IT: General update

jakem

1

A lot has been going on lately in IT, and we haven’t had a chance to make a post about it. I thought it was about time to get out an update about the team and what we’ve been working on.

Personnel changes:

For starters, the IT team has grown quite a bit since I started, and that was only back in March. There’s plenty of new folks I haven’t met in person yet, and also some departures. There’s some training time of course, but our new hires are all smart folks, and are picking up the ropes very well. Some are digging in to old projects that have been back-burnered for a while, and others are diving in to current issues.

At the same time, it’s baby fever in IT! Just a month ago my wife and I had our first, our daughter Zoey. Jeremy is out on leave right now, with his new daughter Mira. He’s also a new parent. Rob will be taking leave any day now for *his* new daughter… just as soon as she’s born. He’s not a new parent, but I don’t expect the first couple weeks will be much easier on him than Jeremy or myself. Finally, Justin (jabba) is on track to have their first baby in late February.

 

Major Projects:

Something I’ve worked on myself- the www.mozilla.org and www.mozilla.com site merge! This is now largely completed, and we’re just in cleanup mode. There’s quite a major follow-up project to redesign this site into a nice Django / Playdoh Python app, instead of the old-and-crufty PHP that it is right now. I was the main IT lead on this, but it wouldn’t have been possible without a lot of work from webdev… especially James Long, Anthony Ricaud, and Fred Wenzel. All I did was deploy their code a few times and tweak some Apache configs… they had to make the 2 code bases actually play nicely together. :)

AMO has been moved to Phoenix! Huge project, and the IT credit goes to Jeremy Orem. On a related note, thanks to his efforts the AMO webdev team is now actually able to do their own code pushes, generally without any significant involvement from IT.

There’s been a lot of work on other new clusters in Phoenix… off the top of my head, there is a new Engagement cluster designed to host short-run sites (glow and twitterparty would have been here, webifyme is here, etc). There is also a new Generic cluster, designed to replace the existing one in SJC. It’s got a good bit more horsepower, as well as being based on RHEL6 instead of 5. Props to Corey Shields for leading both of those 2 cluster rollouts.

We have started a pattern of rolling out “admin” nodes with each cluster. The admin nodes are responsible for pushing new content, running cronjobs, and generally managing the cluster as a whole. In the past we’ve centralized these things onto just a couple admin nodes, doing things for all of our clusters. This works, but gets convoluted fast and doesn’t scale as well as we’d like. So far the new Generic, Engagement, and Addons clusters in Phoenix are set up this way, with more to come. A lot of people have been involved with this, from the puppet modules to the servers themselves.

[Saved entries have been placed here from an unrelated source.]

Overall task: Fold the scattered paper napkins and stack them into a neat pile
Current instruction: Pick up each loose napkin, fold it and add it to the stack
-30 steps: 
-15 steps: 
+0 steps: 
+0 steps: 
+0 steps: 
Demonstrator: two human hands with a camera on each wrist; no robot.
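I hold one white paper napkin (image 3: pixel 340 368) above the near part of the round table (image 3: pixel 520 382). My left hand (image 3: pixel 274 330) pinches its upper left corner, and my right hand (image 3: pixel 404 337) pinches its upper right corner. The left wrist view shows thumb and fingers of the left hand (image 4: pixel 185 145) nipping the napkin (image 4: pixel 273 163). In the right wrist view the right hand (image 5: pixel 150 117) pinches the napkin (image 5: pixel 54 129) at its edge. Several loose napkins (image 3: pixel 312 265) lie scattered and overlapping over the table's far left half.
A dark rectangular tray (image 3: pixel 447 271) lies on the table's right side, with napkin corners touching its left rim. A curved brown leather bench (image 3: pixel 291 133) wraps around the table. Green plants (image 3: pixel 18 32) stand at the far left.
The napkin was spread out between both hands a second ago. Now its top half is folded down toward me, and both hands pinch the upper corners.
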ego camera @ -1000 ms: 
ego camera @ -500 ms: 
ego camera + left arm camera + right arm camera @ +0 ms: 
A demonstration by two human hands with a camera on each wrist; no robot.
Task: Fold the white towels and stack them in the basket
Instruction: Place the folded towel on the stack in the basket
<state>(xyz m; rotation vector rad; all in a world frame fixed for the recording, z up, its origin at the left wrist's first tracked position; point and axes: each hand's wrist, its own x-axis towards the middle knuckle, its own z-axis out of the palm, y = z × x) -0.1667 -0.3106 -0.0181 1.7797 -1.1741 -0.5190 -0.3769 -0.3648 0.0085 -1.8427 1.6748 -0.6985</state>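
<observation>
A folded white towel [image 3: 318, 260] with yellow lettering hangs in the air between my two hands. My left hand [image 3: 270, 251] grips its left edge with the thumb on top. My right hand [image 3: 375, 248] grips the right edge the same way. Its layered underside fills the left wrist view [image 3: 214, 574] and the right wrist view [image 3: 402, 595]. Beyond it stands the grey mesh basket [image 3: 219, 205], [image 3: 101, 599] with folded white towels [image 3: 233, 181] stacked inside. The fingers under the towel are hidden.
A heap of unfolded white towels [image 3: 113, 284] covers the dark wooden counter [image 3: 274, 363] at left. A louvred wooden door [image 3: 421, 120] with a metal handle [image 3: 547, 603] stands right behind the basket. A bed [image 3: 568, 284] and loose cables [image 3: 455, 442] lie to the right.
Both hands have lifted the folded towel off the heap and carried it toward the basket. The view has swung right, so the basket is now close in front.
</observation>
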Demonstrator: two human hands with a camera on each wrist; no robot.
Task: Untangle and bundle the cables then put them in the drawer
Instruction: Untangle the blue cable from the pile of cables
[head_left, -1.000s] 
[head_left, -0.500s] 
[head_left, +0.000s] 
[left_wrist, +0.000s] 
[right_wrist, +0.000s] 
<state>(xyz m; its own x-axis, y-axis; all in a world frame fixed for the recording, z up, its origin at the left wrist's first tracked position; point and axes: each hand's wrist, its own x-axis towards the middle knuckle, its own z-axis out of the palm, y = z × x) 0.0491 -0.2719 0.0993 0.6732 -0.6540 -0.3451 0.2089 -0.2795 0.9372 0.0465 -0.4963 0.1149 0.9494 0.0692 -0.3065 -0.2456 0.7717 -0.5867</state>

The puppet training from a couple months ago has come in very handy, and a good number of our classes and modules have been reworked. I’m already noticing it “feels” easier to find things now… not sure if it’s just me getting a handle on our puppet deployment or if it’s actually better, but either way the change is very good. I want to say Justin Dow is largely responsible for this, but honestly so many people have been committing to our puppet repo that it’s hard to keep up with.

Lots of work has gone into our internal inventory system. It is now actually possible to control DHCP allocations from within the inventory system, as well as to define your own key/value pairs for systems in it. This is pretty huge, and there are plans to expand this further, so that inventory becomes more and more of a single source of truth for our infrastructure. This is almost entirely due to the efforts of Rob Tucker.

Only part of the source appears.